[WORK REQUIRED] Both the line below containing "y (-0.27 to" and the line containing "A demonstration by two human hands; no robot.", along with every line between them, should be repeated exactly; no other line belongs in the answer.

[DATA SHOWN]
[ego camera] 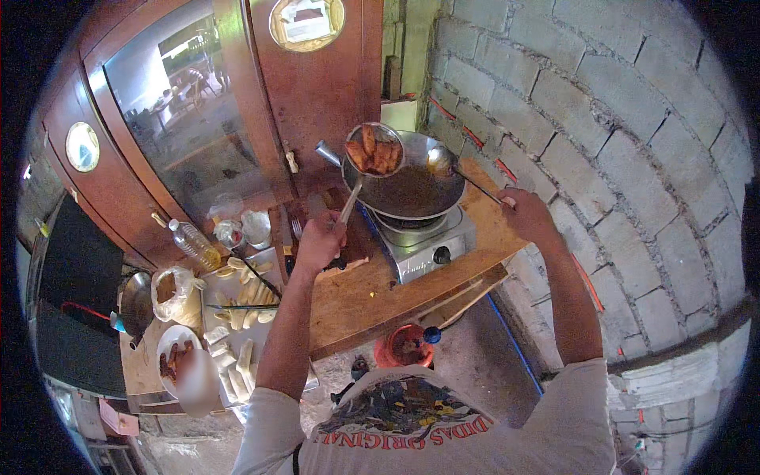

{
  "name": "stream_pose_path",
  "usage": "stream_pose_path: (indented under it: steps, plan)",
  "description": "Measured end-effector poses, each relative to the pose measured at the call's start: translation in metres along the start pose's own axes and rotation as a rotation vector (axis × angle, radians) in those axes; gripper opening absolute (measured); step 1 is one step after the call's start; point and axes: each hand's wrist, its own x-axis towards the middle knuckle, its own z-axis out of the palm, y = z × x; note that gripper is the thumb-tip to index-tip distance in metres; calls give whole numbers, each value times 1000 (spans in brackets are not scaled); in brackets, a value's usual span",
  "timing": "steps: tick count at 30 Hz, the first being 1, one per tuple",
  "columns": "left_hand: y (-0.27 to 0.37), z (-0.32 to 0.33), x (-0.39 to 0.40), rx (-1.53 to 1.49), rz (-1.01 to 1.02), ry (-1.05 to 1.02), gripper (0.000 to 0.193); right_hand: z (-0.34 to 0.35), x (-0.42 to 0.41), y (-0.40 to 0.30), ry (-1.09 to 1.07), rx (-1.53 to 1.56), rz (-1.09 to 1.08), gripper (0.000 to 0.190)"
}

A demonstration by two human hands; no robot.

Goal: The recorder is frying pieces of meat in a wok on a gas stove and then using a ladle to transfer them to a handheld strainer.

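Note:
My left hand [320, 240] grips the handle of a round strainer [351, 200], held over the left side of a dark wok [409, 205]. Several browned fried pieces [374, 151], possibly rolls, lie in its bowl. In my right hand [527, 214] is a long-handled ladle or turner [478, 185]; its shiny head rests inside the wok at the upper right. Dark oil appears to cover the wok's bottom. Under the wok stands a silver single-burner stove [424, 252] with a black knob.
On the left, a tray [211, 291] holds peeled bananas [252, 291] and pale wrapped rolls [231, 362]. A plate [169, 341] bears browned pieces, beside a plastic bag [175, 294] and an oil bottle [196, 243]. A concrete-block wall [594, 148] borders the right; an orange bucket [404, 347] sits below.

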Motion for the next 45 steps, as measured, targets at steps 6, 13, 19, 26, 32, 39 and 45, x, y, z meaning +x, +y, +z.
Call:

[ANSWER BOX]
  "columns": "left_hand: y (-0.27 to 0.37), z (-0.32 to 0.33), x (-0.39 to 0.40), rx (-1.53 to 1.49), rz (-1.01 to 1.02), ry (-1.05 to 1.02), gripper (0.000 to 0.193); right_hand: z (-0.34 to 0.35), x (-0.42 to 0.41), y (-0.40 to 0.30), ry (-1.09 to 1.07), rx (-1.53 to 1.56), rz (-1.09 to 1.08), gripper (0.000 to 0.190)"
}

A demonstration by two human hands; no robot.

The exercise is fully answered.